= Beginning of Section =

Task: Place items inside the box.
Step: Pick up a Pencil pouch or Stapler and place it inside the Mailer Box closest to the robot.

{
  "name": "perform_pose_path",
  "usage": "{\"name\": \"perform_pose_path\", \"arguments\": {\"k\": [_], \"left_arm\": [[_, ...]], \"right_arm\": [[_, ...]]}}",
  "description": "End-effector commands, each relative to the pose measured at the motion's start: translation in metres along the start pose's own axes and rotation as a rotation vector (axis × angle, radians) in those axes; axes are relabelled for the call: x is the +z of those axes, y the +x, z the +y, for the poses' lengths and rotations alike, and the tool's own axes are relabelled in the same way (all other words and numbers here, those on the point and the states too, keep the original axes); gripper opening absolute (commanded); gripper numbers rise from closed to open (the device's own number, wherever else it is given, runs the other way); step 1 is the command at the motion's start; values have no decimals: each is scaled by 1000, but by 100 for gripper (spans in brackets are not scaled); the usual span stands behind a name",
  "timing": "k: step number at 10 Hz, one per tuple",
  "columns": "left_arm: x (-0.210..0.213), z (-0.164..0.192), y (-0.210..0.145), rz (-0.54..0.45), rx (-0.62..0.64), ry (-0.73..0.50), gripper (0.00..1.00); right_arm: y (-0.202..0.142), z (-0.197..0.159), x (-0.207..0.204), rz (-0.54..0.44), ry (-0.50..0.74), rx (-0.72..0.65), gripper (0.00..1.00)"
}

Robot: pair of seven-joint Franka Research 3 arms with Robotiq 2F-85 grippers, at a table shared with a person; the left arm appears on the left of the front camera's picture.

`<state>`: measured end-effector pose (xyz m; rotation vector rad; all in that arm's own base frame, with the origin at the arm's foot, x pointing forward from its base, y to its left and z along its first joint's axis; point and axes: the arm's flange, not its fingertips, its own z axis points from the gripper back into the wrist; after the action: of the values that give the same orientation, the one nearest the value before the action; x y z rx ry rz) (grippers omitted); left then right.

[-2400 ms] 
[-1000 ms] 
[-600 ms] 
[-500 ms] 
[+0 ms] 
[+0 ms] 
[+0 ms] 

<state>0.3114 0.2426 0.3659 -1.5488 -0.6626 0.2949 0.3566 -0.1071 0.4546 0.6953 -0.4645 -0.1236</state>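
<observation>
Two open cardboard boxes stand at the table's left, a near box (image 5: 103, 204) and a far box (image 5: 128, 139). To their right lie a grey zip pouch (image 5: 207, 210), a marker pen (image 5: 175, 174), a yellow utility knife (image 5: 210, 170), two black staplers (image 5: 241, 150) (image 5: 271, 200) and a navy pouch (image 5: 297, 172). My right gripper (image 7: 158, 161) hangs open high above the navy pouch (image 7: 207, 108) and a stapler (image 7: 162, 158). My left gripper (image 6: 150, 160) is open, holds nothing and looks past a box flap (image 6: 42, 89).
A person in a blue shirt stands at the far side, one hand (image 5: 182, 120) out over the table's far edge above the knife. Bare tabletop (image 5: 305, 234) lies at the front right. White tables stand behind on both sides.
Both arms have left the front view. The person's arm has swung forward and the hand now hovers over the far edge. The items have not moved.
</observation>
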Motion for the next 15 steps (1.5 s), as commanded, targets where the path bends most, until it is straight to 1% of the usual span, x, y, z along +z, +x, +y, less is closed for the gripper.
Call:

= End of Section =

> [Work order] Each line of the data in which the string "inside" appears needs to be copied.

> [Response]
Task: Place items inside the box.
Step: Pick up a Pencil pouch or Stapler and place it inside the Mailer Box closest to the robot.

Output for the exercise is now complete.